-- Opening Marker --
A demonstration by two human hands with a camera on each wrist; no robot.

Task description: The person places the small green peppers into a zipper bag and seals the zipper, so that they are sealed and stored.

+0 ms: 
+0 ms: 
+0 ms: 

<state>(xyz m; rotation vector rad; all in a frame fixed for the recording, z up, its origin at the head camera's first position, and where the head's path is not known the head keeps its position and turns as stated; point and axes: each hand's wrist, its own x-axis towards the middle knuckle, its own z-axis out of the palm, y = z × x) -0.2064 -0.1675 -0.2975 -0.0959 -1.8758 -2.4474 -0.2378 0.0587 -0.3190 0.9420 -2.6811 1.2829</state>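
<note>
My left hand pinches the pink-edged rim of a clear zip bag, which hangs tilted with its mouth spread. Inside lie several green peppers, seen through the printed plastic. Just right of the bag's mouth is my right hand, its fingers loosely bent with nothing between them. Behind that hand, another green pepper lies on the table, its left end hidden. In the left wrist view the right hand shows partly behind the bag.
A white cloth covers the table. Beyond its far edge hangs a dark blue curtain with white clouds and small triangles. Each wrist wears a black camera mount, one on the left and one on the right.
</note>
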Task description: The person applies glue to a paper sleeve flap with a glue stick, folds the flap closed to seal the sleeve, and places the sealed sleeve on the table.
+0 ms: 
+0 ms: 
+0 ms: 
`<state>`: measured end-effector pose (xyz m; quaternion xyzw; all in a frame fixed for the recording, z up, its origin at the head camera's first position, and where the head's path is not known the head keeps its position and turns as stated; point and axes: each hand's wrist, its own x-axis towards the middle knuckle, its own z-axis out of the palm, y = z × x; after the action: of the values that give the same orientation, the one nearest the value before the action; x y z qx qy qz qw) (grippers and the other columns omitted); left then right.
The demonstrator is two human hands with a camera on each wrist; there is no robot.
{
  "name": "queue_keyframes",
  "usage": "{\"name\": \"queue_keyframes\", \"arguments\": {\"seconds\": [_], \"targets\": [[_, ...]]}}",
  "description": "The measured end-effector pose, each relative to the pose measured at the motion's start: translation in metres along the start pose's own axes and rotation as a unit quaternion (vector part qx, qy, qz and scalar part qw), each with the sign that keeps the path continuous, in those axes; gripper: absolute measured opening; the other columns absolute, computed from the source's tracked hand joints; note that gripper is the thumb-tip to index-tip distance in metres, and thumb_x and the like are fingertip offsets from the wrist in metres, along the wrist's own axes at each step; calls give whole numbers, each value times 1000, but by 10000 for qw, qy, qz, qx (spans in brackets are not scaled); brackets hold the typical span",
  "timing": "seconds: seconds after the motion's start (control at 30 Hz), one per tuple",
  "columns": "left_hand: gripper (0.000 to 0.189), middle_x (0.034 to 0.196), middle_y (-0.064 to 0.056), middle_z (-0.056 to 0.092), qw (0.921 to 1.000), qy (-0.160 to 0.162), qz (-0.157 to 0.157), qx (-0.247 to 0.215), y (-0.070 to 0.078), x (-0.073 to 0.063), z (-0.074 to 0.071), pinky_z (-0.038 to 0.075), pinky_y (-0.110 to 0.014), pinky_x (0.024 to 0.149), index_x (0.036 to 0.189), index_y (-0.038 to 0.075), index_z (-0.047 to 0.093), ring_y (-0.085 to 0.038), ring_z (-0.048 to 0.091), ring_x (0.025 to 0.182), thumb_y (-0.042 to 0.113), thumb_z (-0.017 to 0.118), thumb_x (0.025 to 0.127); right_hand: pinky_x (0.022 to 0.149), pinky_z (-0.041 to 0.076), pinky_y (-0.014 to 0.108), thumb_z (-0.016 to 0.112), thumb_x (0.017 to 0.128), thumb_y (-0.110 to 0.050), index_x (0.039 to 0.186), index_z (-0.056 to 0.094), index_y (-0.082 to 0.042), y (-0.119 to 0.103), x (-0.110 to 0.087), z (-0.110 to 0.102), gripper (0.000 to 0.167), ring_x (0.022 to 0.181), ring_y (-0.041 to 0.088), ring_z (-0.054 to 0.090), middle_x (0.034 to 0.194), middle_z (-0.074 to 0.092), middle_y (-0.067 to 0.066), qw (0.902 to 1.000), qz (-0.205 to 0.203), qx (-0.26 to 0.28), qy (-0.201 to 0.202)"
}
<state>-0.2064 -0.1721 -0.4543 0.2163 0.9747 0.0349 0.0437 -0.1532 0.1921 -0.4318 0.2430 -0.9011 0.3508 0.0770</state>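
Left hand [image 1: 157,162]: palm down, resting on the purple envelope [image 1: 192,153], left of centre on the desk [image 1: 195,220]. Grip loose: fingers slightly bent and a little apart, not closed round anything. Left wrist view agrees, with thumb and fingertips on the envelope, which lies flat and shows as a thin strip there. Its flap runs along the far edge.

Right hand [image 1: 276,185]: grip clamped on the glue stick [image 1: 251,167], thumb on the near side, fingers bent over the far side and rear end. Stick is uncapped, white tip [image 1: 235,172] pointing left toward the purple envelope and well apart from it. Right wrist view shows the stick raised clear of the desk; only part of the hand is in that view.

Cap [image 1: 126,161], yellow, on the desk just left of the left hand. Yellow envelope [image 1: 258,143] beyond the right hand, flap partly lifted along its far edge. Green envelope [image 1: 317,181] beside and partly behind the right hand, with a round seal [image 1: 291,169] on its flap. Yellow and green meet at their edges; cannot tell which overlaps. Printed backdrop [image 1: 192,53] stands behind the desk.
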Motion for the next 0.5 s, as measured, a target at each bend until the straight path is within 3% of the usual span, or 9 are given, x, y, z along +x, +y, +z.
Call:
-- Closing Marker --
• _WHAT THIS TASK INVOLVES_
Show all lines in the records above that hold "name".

• _RESPONSE TO THE EXERCISE_
  "name": "queue_keyframes",
  "usage": "{\"name\": \"queue_keyframes\", \"arguments\": {\"seconds\": [_], \"targets\": [[_, ...]]}}",

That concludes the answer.